Quelles sont vos autres pistes de travail sur la santé ?

Florence Lustman : Nous travaillons également sur la lutte contre la fraude. Notre association de lutte contre la fraude à l’assurance, Alfa, intervient sur l’ensemble des risques souscrits par les assureurs. Mais elle détecte relativement moins de fraude en santé-prévoyance, faute d’accès aux données et de partage de l’information entre les différents acteurs. Par exemple, nous avons appris par les médias la fraude dont ont été victimes certains établissements de soins dentaires. La Cnam ne nous en a pas informés. Or, ceux qui fraudent la Cnam fraudent les complémentaires, et réciproquement.

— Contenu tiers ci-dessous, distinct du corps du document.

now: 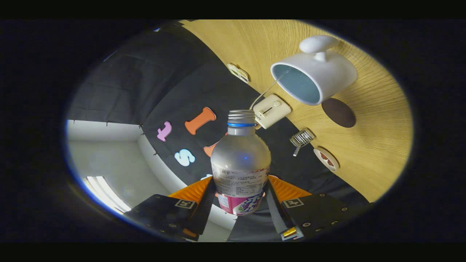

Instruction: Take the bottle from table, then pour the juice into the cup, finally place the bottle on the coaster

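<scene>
A clear plastic bottle (240, 160) with a blue neck ring, an uncapped threaded mouth and a pink-and-white label sits between my fingers, and the gripper (240, 191) is shut on it at the label. The whole view is rolled, so the wooden table (378, 153) stands tilted beyond the bottle. A white cup (316, 74) with a blue inside and a handle rests on the table past the bottle's mouth, its opening facing me. A round dark brown coaster (339, 112) lies on the wood beside the cup.
A cream-coloured box with a switch and a cable (271, 110) sits at the table's edge near the cup. A small wire object (302, 138) and a round white dish with brown pieces (326, 159) lie nearby. The black cloth wall (153, 87) runs behind.
</scene>
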`<action>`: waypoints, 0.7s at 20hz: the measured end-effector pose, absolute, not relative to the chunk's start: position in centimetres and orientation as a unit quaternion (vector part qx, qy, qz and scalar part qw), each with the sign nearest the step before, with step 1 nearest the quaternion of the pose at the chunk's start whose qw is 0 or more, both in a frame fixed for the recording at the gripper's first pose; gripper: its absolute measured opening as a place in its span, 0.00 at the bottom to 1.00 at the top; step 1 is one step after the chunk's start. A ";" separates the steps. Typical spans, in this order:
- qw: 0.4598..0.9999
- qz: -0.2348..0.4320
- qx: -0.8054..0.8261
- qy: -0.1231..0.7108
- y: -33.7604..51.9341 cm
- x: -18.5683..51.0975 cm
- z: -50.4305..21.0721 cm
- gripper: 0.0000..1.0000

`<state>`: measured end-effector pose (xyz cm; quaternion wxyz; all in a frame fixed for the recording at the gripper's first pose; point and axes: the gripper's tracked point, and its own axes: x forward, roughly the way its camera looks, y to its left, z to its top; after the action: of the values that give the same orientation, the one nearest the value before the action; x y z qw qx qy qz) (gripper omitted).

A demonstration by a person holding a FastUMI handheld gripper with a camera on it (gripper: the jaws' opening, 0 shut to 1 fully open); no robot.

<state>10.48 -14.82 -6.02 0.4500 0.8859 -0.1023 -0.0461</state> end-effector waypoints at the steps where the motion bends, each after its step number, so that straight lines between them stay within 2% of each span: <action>1: 0.451 -0.046 0.886 -0.101 -14.7 10.5 -6.0 0.72; 9: 0.458 -0.079 0.882 -0.073 -14.5 10.2 -9.3 0.72; 11: 0.485 -0.094 0.868 -0.051 -14.1 10.3 -10.7 0.72; 14: 0.567 -0.124 0.814 -0.006 -13.5 10.1 -12.7 0.72</action>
<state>10.08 -13.49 -12.67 0.5674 0.8140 -0.0062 -0.1241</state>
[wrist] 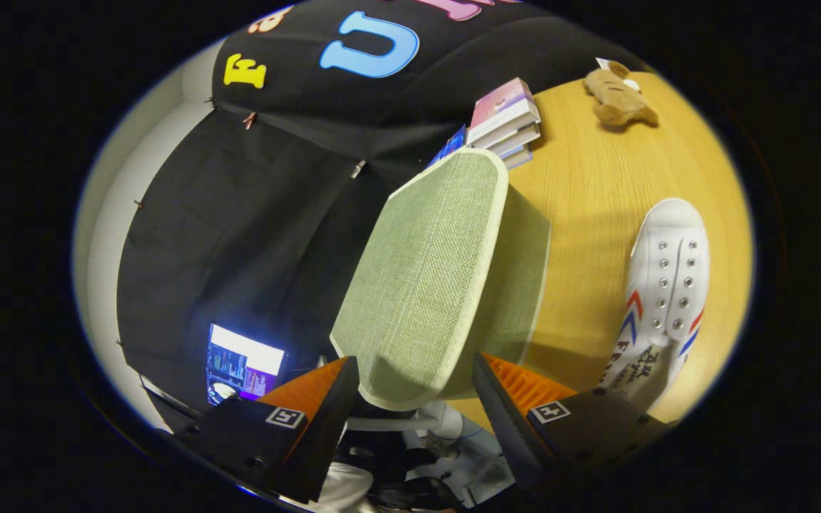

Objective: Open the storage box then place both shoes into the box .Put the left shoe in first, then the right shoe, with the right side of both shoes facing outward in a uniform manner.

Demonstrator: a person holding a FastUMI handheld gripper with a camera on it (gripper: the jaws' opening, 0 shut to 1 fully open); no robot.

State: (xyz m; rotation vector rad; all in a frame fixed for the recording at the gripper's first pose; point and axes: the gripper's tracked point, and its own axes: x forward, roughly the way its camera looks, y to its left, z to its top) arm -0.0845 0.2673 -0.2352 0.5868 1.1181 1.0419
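Observation:
My gripper [414, 370] is shut on the near rim of the storage box's green woven lid [425, 271]; a finger presses on each side of the rim. The lid is tilted up, away from the green box body [528, 263], which stands on the wooden table [596, 185] just beyond my fingers. One white sneaker [663, 285] with red and blue stripes and metal eyelets lies on the table beside the box, past my right finger, apart from the box. The box's inside is hidden behind the lid.
A stack of books [507, 117] stands on the table beyond the box, and a brown plush bear [617, 96] lies farther off near the table's edge. A lit screen [243, 363] glows beside my left finger. Blurred pale and dark shapes [425, 449] sit under the fingers.

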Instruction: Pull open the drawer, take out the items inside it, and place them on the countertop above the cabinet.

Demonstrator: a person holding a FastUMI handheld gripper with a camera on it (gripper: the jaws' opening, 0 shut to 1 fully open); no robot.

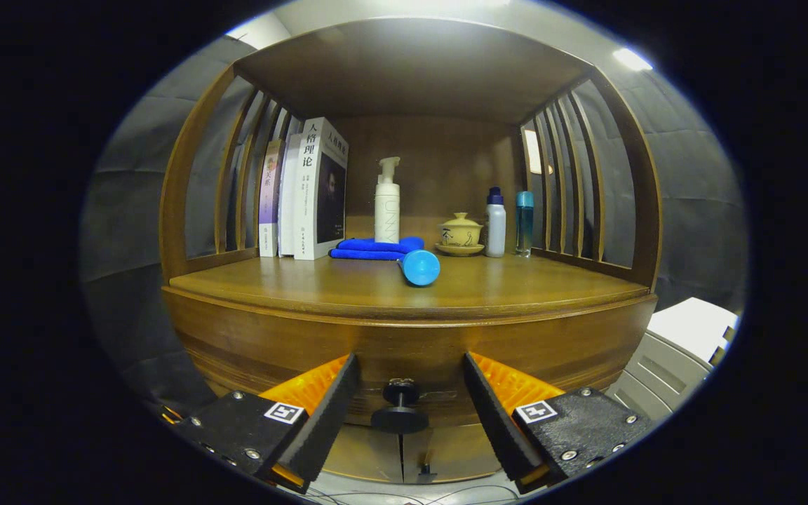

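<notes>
Three books [304,193] stand upright at the left of the countertop [348,284], close together. One white pump bottle [387,202] stands near the middle at the back, behind one folded blue cloth [374,247]. One blue cylinder [420,266] lies on its side just in front of the cloth, its round end facing the gripper. One lidded yellow cup on a saucer [460,234] sits to the right, then two more bottles: a white one with a dark cap [494,223] and a slim blue one [524,223], side by side. Below the countertop the drawer [404,351] is shut, with one dark round knob [400,407] on its front. The gripper [411,396] is spread wide; the knob sits in the gap between the fingers [327,414], apart from both, and they hold nothing. Two lower cabinet doors [376,456] meet beneath the knob.
</notes>
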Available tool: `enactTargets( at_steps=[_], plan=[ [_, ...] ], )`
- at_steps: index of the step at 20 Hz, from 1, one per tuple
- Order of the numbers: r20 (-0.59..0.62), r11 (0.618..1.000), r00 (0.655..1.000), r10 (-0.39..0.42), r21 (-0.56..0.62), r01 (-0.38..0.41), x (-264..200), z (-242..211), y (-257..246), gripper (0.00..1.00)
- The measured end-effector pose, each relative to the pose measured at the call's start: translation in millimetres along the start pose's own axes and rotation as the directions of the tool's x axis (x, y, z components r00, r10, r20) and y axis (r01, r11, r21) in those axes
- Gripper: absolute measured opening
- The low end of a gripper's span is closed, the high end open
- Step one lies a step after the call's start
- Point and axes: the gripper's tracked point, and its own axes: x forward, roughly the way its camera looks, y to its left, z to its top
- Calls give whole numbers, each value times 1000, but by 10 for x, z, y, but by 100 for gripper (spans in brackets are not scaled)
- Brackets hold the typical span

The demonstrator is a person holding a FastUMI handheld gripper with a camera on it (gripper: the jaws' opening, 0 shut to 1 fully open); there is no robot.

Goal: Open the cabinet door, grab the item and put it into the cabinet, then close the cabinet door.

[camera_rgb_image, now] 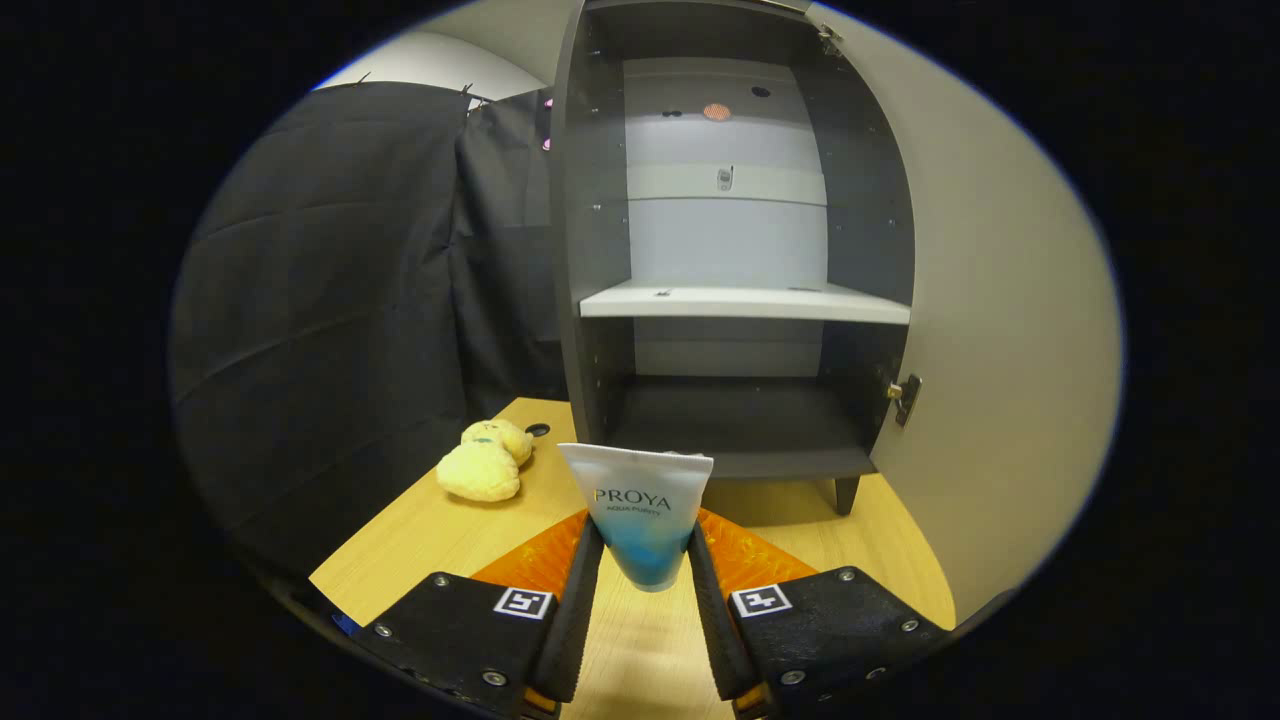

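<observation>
A white and blue cosmetic tube (pixel 640 510) stands upright between my fingers, flat crimped end up, blue cap end down. My gripper (pixel 645 545) is shut on the tube, both fingers pressing its lower sides, holding it above the wooden table (pixel 420 540). Just beyond the tube stands the dark cabinet (pixel 590 250) with its door (pixel 990 330) swung wide open to the right. Inside I see a white shelf (pixel 740 300) and a dark bottom compartment (pixel 740 420) below it; both look bare.
A yellow plush toy (pixel 485 460) lies on the table left of the tube, near the cabinet's left front corner. Black cloth wall (pixel 330 300) closes off the left side. The cabinet rests on short legs (pixel 845 493).
</observation>
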Motion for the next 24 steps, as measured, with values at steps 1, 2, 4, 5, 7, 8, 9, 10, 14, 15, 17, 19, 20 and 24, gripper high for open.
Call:
enactTargets(
  at_steps=[1, 2, 4, 5, 7, 8, 9, 10, 14, 15, 17, 19, 20, 24],
  plan=[
    [11, 1000, 1000, 0, -2, 1, 3, 119, -49, 51],
    [19, 1000, 1000, 1, -5, -1, 25, 226, -91, 51],
    [33, 1000, 999, 11, -7, -10, 53, 450, -149, 51],
    [38, 1000, 999, 13, -7, -13, 62, 571, -187, 51],
    [45, 1000, 999, 21, -2, -21, 86, 803, -249, 51],
    [45, 1000, 999, 30, -1, -30, 126, 893, -269, 51],
    [52, 999, 998, 35, 0, -35, 153, 1013, -296, 51],
    [60, 999, 998, 35, 1, -35, 173, 1129, -337, 51],
    [94, 998, 995, 45, 39, -49, 299, 1559, -459, 51],
    [106, 998, 994, 40, 51, -46, 325, 1675, -499, 51],
    [126, 996, 991, 43, 69, -52, 404, 1871, -544, 51],
    [146, 995, 988, 53, 80, -65, 497, 2067, -575, 51],
    [149, 995, 987, 54, 79, -66, 519, 2142, -591, 51],
    [120, 995, 991, 62, 75, -71, 866, 2326, -652, 50]
  ],
)
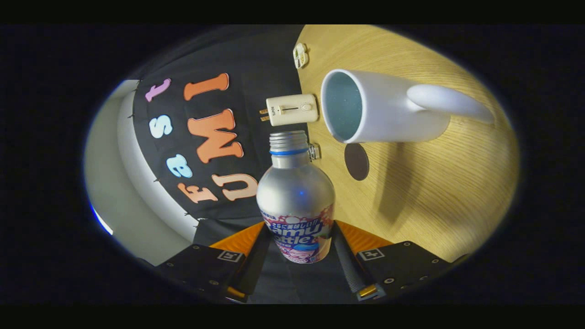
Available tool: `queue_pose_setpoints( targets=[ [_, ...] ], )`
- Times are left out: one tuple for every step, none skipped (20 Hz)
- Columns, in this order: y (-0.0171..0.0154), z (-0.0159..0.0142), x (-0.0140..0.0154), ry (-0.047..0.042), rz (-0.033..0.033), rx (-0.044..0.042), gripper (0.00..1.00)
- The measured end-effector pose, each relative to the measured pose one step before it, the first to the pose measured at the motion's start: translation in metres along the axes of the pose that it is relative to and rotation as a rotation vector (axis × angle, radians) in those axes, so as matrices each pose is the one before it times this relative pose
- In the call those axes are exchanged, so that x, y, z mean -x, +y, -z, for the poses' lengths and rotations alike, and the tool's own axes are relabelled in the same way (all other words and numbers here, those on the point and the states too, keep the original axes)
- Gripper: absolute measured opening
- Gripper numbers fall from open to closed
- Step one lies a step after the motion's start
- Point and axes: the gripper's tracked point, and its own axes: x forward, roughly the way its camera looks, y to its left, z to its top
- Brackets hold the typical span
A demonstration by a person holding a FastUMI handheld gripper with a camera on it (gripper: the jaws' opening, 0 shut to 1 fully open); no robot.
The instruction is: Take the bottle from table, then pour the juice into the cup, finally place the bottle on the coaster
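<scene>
A: The gripper (297, 249) has the bottle (295, 201) pinched between both fingers, low on its body at the label. The whole scene is rolled sideways, so the bottle is tipped hard, its open threaded mouth aimed toward the cup (381, 107).

B: And the cup's spot?

A: Just past the bottle's mouth and off to one side, standing on the wooden table (434, 192), its handle turned away from the bottle. The dark round coaster (356, 161) lies on the table right under the cup's rim, closer to the bottle than the cup's base is.

B: What could go wrong?

A: I'd say the mouth isn't over the cup's opening yet. Tilt further from here and juice could fall short of the cup, onto the table or the coaster. There's a cream plug-in gadget (291, 109) near the cup's rim too; a splash could reach that.

B: Grip trouble?

A: Possibly. The bottle is smooth metal held low, so its weight hangs ahead of the fingers and it might swivel. And its neck could knock the cup's rim if swung in carelessly.
</scene>
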Motion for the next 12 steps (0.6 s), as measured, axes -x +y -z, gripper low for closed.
queue_pose_setpoints(
  targets=[
    [0.00002,-0.00113,0.00119,0.00494,-0.00215,-0.01675,0.76],
    [-0.00013,0.00109,-0.00007,0.01237,0.00231,-0.02069,0.76],
    [0.00232,0.00299,0.00035,0.01387,-0.00439,-0.02636,0.76],
    [0.00101,-0.00079,0.00026,0.00603,-0.00150,-0.01647,0.76],
    [-0.00067,0.00072,0.00011,0.00196,-0.00117,-0.00834,0.76],
    [0.00088,-0.00077,0.00056,-0.00105,-0.00329,-0.00560,0.76],
    [0.00143,-0.00054,0.00074,-0.00035,-0.00555,-0.00773,0.76],
    [0.00167,-0.00078,0.00018,0.00333,-0.00714,-0.01039,0.76],
    [0.00132,0.00086,0.00237,0.00419,-0.00656,-0.01197,0.76],
    [0.00215,0.00001,-0.00049,0.00564,-0.00139,-0.00801,0.76],
    [-0.00040,-0.00026,0.00123,0.00404,0.00356,-0.00703,0.76],
    [0.00071,0.00000,-0.00113,0.00188,-0.00390,-0.00618,0.76]
  ],
)
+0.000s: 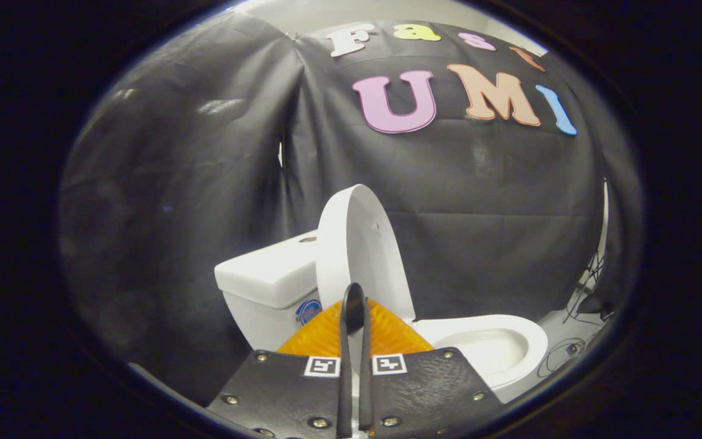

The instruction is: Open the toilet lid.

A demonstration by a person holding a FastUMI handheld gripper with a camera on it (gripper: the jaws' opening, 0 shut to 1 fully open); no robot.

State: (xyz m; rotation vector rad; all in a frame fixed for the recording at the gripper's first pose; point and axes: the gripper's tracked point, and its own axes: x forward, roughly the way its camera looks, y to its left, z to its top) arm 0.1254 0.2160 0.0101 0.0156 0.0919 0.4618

L’autre grande piste d’amélioration du système de santé à laquelle les assureurs contribuent c’est l’innovation. Les assureurs investissent dans l’innovation en santé et intègrent ensuite le produit de cette innovation dans leurs contrats, à l’instar de ce qui s’est passé avec la téléconsultation médicale. C’est un cercle vertueux puisque nous sommes ainsi des passeurs d’innovation qui faisons profiter la communauté des assurés des investissements réalisés dans le cadre du placement des actifs. Je rappelle que dans le cadre du programme d’investissement commun des assureurs et de la Caisse des dépôts « Relance Durable France », les assureurs se sont engagés à hauteur de 800 M€ pour financer le secteur de la santé. Ceci démontre s’il en était besoin que nous sommes des partenaires incontournables pour relever, aux côtés des pouvoirs publics, les grands défis en matière de santé que sont la prévention, l’accès aux soins, la fluidité des parcours de prise en charge et le financement.

Franck Le Vallois : Rappelons que les Ocam sont aujourd’hui tout juste à l’équilibre alors que les dépenses de soins ne font qu’augmenter. À son lancement, la réforme du 100 % santé a été présentée comme une réforme utile en matière d’accessibilité aux soins, objectif que nous partageons, mais aussi comme une réforme équilibrée sur le plan économique. Force est de constater que ce n’est pas le cas : au total, pour les membres de France assureurs, l’impact de cette réforme représente un surcoût de 360 M€ en 2022 et le chiffre évoluera sans doute à la hausse en 2023. Quant à toute extension du 100 % santé, le bon sens commanderait d’abord de faire un bilan d’étape et de mesurer l’impact potentiel des évolutions envisagées.